§ **About this exercise**:
Nothing in the data may be changed; retype all of it.

§ **Material provided**:
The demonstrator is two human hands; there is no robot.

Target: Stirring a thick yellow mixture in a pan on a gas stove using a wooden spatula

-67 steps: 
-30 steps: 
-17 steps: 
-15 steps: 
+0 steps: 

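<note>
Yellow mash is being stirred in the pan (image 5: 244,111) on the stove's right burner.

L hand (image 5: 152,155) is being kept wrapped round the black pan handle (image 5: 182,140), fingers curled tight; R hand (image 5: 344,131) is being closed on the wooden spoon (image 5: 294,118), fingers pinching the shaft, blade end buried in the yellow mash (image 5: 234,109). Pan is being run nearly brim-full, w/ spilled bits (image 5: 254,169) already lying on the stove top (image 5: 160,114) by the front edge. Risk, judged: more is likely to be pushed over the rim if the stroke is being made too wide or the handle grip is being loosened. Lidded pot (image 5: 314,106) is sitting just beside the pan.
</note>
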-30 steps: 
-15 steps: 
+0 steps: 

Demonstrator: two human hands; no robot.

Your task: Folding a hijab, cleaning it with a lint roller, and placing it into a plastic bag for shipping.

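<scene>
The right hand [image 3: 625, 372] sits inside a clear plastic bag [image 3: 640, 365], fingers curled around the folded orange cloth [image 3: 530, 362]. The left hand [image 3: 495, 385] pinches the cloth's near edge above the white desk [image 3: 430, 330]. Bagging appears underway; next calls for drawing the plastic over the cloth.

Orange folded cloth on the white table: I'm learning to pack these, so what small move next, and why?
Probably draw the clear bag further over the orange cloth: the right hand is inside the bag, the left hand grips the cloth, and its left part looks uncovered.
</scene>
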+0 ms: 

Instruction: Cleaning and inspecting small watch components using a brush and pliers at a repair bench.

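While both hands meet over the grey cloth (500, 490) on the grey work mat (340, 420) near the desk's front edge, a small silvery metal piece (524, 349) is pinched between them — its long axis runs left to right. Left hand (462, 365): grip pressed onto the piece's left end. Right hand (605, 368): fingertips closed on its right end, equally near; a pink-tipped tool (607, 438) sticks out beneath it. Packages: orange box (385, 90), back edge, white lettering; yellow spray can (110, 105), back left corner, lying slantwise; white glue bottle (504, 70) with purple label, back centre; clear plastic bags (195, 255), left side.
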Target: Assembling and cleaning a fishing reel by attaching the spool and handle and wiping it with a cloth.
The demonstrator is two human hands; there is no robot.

§ **Output for this exercise**:
The demonstrator is two human hands; there is no robot.

Target: Stirring a thick yellow mixture in a pan on a gas stove using a wooden spatula

-67 steps: 
-30 steps: 
-17 steps: 
-15 steps: 
+0 steps: 

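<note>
Yellow mash is being stirred in the pan (image 5: 244,111) on the stove's right burner.

L hand (image 5: 152,155) is being kept wrapped round the black pan handle (image 5: 182,140), fingers curled tight; R hand (image 5: 344,131) is being closed on the wooden spoon (image 5: 294,118), fingers pinching the shaft, blade end buried in the yellow mash (image 5: 234,109). Pan is being run nearly brim-full, w/ spilled bits (image 5: 254,169) already lying on the stove top (image 5: 160,114) by the front edge. Risk, judged: more is likely to be pushed over the rim if the stroke is being made too wide or the handle grip is being loosened. Lidded pot (image 5: 314,106) is sitting just beside the pan.
</note>
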-30 steps: 
-15 steps: 
+0 steps: 

Demonstrator: two human hands; no robot.

Your task: Folding a hijab, cleaning it with a lint roller, and placing it into a plastic bag for shipping.

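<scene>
The right hand [image 3: 625, 372] sits inside a clear plastic bag [image 3: 640, 365], fingers curled around the folded orange cloth [image 3: 530, 362]. The left hand [image 3: 495, 385] pinches the cloth's near edge above the white desk [image 3: 430, 330]. Bagging appears underway; next calls for drawing the plastic over the cloth.

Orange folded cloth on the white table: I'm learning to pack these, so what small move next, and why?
Probably draw the clear bag further over the orange cloth: the right hand is inside the bag, the left hand grips the cloth, and its left part looks uncovered.
</scene>
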+0 ms: 

Instruction: Cleaning and inspecting small watch components using a brush and pliers at a repair bench.

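While both hands meet over the grey cloth (500, 490) on the grey work mat (340, 420) near the desk's front edge, a small silvery metal piece (524, 349) is pinched between them — its long axis runs left to right. Left hand (462, 365): grip pressed onto the piece's left end. Right hand (605, 368): fingertips closed on its right end, equally near; a pink-tipped tool (607, 438) sticks out beneath it. Packages: orange box (385, 90), back edge, white lettering; yellow spray can (110, 105), back left corner, lying slantwise; white glue bottle (504, 70) with purple label, back centre; clear plastic bags (195, 255), left side.
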Target: Assembling and cleaning a fishing reel by attaching the spool and handle and wiping it with a cloth.
The demonstrator is two human hands; there is no robot.

The requested output has been given in full.